Replacing #16900, which was almost finished with review updates but has stalled. I've been asked to take it over.

See original PR for details.

Types of changes

Bug fix (non-breaking change which fixes an issue)
New feature (non-breaking change which adds functionality)
Performance enhancement (non-breaking change which improves efficiency)
Code cleanup (non-breaking change which makes code smaller or more readable)
Breaking change (fix or feature that would cause existing functionality to change)
Library ABI change (libzfs, libzfs_core, libnvpair, libuutil and libzfsbootenv)
Documentation (a change to man pages or other documentation)

Checklist:

My code follows the OpenZFS code style requirements.
I have updated the documentation accordingly.
I have read the contributing document.
I have added tests to cover my changes.
I have run the ZFS Test Suite with this change applied.
All commit messages are properly formatted and contain Signed-off-by.

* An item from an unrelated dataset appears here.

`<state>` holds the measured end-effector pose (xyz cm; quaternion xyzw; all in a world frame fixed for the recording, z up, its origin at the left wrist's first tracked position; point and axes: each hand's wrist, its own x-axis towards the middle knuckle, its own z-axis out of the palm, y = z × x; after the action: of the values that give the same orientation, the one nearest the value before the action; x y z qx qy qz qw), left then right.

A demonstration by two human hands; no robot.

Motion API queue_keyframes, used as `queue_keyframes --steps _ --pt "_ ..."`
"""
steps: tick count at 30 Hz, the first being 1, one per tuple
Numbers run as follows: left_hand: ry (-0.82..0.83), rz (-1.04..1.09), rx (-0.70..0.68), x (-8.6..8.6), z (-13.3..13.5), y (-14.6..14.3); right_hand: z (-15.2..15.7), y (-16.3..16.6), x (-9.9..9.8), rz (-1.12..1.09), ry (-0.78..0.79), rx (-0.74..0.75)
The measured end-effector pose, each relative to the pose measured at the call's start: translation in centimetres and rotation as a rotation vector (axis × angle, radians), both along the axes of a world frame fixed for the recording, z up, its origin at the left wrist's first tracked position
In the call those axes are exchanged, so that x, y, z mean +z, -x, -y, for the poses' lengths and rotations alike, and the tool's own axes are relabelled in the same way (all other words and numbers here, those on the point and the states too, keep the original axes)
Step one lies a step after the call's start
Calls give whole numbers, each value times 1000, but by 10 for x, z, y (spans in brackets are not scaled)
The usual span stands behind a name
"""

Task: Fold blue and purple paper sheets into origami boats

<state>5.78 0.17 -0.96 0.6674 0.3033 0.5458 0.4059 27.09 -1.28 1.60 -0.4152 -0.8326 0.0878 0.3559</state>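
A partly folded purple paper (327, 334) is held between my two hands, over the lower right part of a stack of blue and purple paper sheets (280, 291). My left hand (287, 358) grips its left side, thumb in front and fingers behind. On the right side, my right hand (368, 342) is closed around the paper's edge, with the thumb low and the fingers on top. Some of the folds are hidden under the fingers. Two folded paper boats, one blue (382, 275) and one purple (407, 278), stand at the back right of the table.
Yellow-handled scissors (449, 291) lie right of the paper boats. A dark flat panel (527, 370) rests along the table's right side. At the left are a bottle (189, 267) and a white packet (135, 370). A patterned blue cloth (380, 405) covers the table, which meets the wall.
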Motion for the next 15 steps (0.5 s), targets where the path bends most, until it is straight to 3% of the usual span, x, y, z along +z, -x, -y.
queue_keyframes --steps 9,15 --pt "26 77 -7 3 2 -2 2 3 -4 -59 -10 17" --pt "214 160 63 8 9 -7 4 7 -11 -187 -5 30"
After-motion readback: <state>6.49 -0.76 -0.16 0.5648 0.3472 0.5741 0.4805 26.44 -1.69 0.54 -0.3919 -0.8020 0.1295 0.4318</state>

robn · 2025-04-08T00:48:52Z

Because there will be a little bouncing between two PRs, and because there's two different authors involved, I'll be pushing fixup commits to this branch. Once everyone is happy with review, I will squash them down for merge.

I'll close out the remaining review comments on #16900, and would like it if new comments could be added here. Thanks all for your patience; I know its a bit fiddly (it'd be nicer if Github would allow a PR to change branches, alas).

tonyhutter · 2025-04-17T23:05:45Z

I haven't looked into it, but I see all the FreeBSD runners have:

Tests with results other than PASS that are unexpected:
    SKIP events/setup (expected PASS)
    SKIP events/slow_vdev_sit_out (expected PASS)

tonyhutter · 2025-05-15T00:49:23Z

@robn this fixed the FreeBSD CI errors for me: tonyhutter@a491397. Try squashing that in and rebasing.

behlendorf

Thanks for picking up this work! It'd be great if we can refine this a bit more and get it integrated.

tests/zfs-tests/include/libtest.shlib

tests/zfs-tests/tests/functional/events/slow_vdev_sit_out.ksh

module/zfs/vdev_raidz.c

tests/zfs-tests/tests/functional/replacement/attach_resilver_sit_out.ksh

tests/zfs-tests/tests/functional/events/slow_vdev_sit_out.ksh

module/zfs/vdev_raidz.c

pcd1193182 · 2025-08-05T16:56:41Z

I've updated this branch to fix a few things. First, I've significantly reduced (hopefully eliminated almost entirely) the unnecessary sit-outs Brian was reporting. We reproduced them internally during our performance testing and the updated version doesn't display them at all. The changes here are to use the latency histogram stats instead of the EWMA as a better source of data. We also decrease the check frequency dramatically to reduce noise, decrease the number of outliers to compensate (along with adding a facility for extreme events to increase their outlier count more rapidly), increase the fence value significantly, and add a decay mechanism to prevent random noise from eventually causing a sit-out of healthy disks.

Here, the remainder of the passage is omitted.